YOUR OBJECTIVE: Ignoring every picture, transcribe the data in full as it stands.

DATA EXCERPT:
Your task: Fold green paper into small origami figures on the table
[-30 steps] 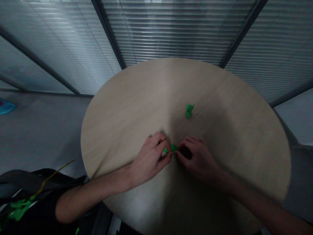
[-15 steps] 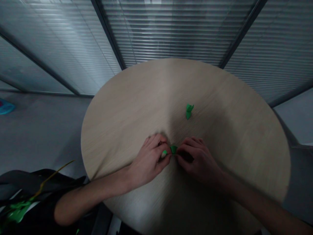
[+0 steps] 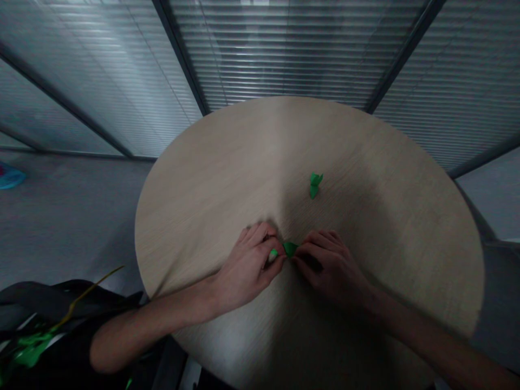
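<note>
Folded green paper [image 3: 289, 249] pinched between left hand [image 3: 247, 261] and right hand [image 3: 329, 266], fingers together on it; second green piece [image 3: 314, 185] lies apart on round wooden counter [image 3: 195, 216].

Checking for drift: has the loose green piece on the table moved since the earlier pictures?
No, the green piece sits in the same spot against the far rim of the table, neither nearer nor farther.

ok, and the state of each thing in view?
Left hand: curled, closed round the green bit
Green bit: showing between left fingers
Right hand: fingers pinched at the green piece
Green piece: folded, held up between both hands
Folded green shape: lying on the table, untouched
Round table: standing, wood top level
Window blinds: lowered behind glass
</note>
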### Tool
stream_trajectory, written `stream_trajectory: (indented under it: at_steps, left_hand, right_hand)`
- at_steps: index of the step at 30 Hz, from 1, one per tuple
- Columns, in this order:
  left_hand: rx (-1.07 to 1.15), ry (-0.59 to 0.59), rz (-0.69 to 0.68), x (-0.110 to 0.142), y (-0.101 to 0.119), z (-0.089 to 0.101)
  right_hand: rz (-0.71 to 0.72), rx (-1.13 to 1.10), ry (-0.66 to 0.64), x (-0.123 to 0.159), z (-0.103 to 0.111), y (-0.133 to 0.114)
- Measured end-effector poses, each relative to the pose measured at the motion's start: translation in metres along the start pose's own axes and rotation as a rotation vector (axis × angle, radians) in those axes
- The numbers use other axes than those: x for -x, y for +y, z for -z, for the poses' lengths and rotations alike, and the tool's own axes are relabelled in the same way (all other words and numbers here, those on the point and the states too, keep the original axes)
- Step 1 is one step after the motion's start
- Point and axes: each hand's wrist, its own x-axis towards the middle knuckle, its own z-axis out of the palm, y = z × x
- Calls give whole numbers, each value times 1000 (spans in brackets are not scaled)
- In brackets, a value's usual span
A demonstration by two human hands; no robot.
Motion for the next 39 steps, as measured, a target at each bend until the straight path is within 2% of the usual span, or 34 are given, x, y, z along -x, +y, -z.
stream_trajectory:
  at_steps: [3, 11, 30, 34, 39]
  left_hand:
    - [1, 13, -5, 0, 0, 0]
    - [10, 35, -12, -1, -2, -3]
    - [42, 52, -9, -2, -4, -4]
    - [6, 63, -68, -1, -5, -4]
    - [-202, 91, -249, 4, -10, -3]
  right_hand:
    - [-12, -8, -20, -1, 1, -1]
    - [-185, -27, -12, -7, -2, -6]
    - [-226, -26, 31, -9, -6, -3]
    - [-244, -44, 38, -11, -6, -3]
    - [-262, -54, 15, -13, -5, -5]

RESPONSE TO THE TASK:
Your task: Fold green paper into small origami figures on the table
[-30 steps] 
[-15 steps] 
[+0 steps] 
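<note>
Folded green paper [image 3: 289, 249] pinched between left hand [image 3: 247, 261] and right hand [image 3: 329, 266], fingers together on it; second green piece [image 3: 314, 185] lies apart on round wooden counter [image 3: 195, 216].

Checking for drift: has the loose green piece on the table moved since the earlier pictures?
No, the green piece sits in the same spot against the far rim of the table, neither nearer nor farther.

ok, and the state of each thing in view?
Left hand: curled, closed round the green bit
Green bit: showing between left fingers
Right hand: fingers pinched at the green piece
Green piece: folded, held up between both hands
Folded green shape: lying on the table, untouched
Round table: standing, wood top level
Window blinds: lowered behind glass
</note>
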### Tool
stream_trajectory, written `stream_trajectory: (indented under it: at_steps, left_hand, right_hand)`
- at_steps: index of the step at 30 Hz, from 1, one per tuple
- Columns, in this order:
  left_hand: rx (-1.07 to 1.15), ry (-0.59 to 0.59), rz (-0.69 to 0.68), x (-0.110 to 0.142), y (-0.101 to 0.119), z (-0.089 to 0.101)
  right_hand: rz (-0.71 to 0.72), rx (-1.13 to 1.10), ry (-0.66 to 0.64), x (-0.123 to 0.159), z (-0.103 to 0.111), y (-0.133 to 0.114)
- Measured end-effector poses, each relative to the pose measured at the motion's start: translation in metres along the start pose's own axes and rotation as a rotation vector (axis × angle, radians) in those axes
- The numbers use other axes than those: x for -x, y for +y, z for -z, for the poses' lengths and rotations alike, and the tool's own axes are relabelled in the same way (all other words and numbers here, those on the point and the states too, keep the original axes)
- Step 1 is one step after the motion's start
- Point and axes: each hand's wrist, its own x-axis towards the middle knuckle, its own z-axis out of the palm, y = z × x
- Calls give whole numbers, each value times 1000 (spans in brackets are not scaled)
- In brackets, a value's usual span
A demonstration by two human hands; no robot.
Motion for the next 39 steps, as measured, a target at each bend until the straight path is within 2% of the usual span, or 34 are given, x, y, z along -x, +y, -z.
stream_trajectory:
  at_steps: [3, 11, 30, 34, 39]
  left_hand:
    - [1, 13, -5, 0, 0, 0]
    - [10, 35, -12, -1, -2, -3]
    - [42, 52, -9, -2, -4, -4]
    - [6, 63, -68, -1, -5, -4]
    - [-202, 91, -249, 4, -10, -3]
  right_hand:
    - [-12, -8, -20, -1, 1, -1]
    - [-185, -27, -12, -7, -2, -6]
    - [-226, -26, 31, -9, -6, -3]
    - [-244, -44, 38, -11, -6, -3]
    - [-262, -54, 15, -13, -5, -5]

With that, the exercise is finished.